Concurrency (--workers N)

Bulk write commands accept --workers N (default 1, max 32) to keep up to N requests in flight. Concurrency is thread-based: a ThreadPoolExecutor fans the per-record loop out over the single sync httpx.Client — there is no async path. Per-record --on-error semantics are preserved regardless of worker count. Audit appends are serialized by a module-level lock (_APPEND_LOCK in nsc/http/audit.py) wrapped around the whole open/write/close, so concurrent workers can never interleave a partial line — each record is one well-formed JSON line. - A "last request" snapshot at ~/.nsc/logs/last-request.json (overwritten every call, regardless of --debug) — handy for triage.

Auth and the bootstrap path

A schema fetch may run before the first command request (only when the TTL fast-path misses — see Caching); it uses its own short-lived httpx.Client in nsc/schema/, not this NetBoxClient. Command requests then go through a single NetBoxClient whose httpx.Client carries the auth header for the life of the process. Token rotation via nsc login --rotate does NOT invalidate the cached model (the schema hash is what keys the cache; the token never affected it).

Audit entry shape

Each line of audit.jsonl is a JSON object with:

  • schema_version, timestamp (UTC ISO8601, …Z)
  • operation_id, method, url
  • request.headers (sensitive headers — Authorization, Cookie, Set-Cookie, X-API-Key, Proxy-Authorization — rewritten to "<redacted>"; the key stays, the value is masked)
  • request.query, request.body (sensitive sensitive_paths fields rewritten to "<redacted>"); bodies over 256 KB collapse to {"_truncated": true, "_size_bytes": N} with request.body_truncated
  • response.status_code, response.headers (redacted with the same sensitive-header set as the request side), response.body (same 256 KB truncation via response.body_truncated); response is null on a transport failure
  • duration_ms, attempt_n, final_attempt, error_kind
  • dry_run, preflight_blocked, record_indices, applied, explain

Redaction modes

Redaction is applied when each entry is serialized (nsc/http/audit.py), so a failed retry never unredacts. The defaults.audit_redaction config setting selects the mode:

  • safe (default) — the full audit shape above, with sensitive headers and sensitive_paths body fields masked to "<redacted>" and bodies over 256 KB truncated.
  • full — compliance escalation that drops every body, header, and query string entirely. Each line keeps exactly five keys — {method, url, status_code, timestamp, profile} — and url is sanitized to scheme + host[:port] + path so neither query params nor user:pass@ userinfo can leak through the one remaining string field.

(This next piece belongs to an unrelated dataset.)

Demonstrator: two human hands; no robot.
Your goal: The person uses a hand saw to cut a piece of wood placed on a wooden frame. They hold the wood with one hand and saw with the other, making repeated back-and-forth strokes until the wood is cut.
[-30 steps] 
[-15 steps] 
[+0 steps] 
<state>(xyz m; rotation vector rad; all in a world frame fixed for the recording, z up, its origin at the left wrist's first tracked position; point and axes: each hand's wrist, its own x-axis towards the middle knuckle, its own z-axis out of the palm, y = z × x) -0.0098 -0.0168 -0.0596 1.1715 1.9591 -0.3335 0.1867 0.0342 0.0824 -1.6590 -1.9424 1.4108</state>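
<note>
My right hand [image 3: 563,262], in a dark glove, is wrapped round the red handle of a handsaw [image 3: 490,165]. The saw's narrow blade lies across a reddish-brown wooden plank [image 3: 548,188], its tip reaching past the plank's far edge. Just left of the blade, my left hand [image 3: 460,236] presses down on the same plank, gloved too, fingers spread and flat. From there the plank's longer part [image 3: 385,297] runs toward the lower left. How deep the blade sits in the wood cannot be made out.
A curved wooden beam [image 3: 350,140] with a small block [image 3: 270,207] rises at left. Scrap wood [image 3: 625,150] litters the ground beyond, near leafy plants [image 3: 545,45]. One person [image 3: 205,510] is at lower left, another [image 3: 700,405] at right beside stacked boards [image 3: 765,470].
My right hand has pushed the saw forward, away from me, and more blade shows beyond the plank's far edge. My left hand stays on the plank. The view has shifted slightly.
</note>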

The audit file is append-only and rotates to audit.jsonl.1 at 10 MB; it is created owner-only (0600) inside a 0700 logs directory, and failed writes do NOT unredact. The state root (~/.nsc) and its subdirectories are clamped to 0700 via a shared ensure_private_dir() (nsc/config/settings.py) used by both the config writer and the audit-dir code. See Writes and safety for the full redaction contract.

What it deliberately does not do

  • Async — sync only in v1, kept feasible by httpx if a future async path lands.
  • Connection pooling across profiles — each profile gets its own Client.
  • Caching responses — caching the command-model is enough; caching response payloads would surprise users.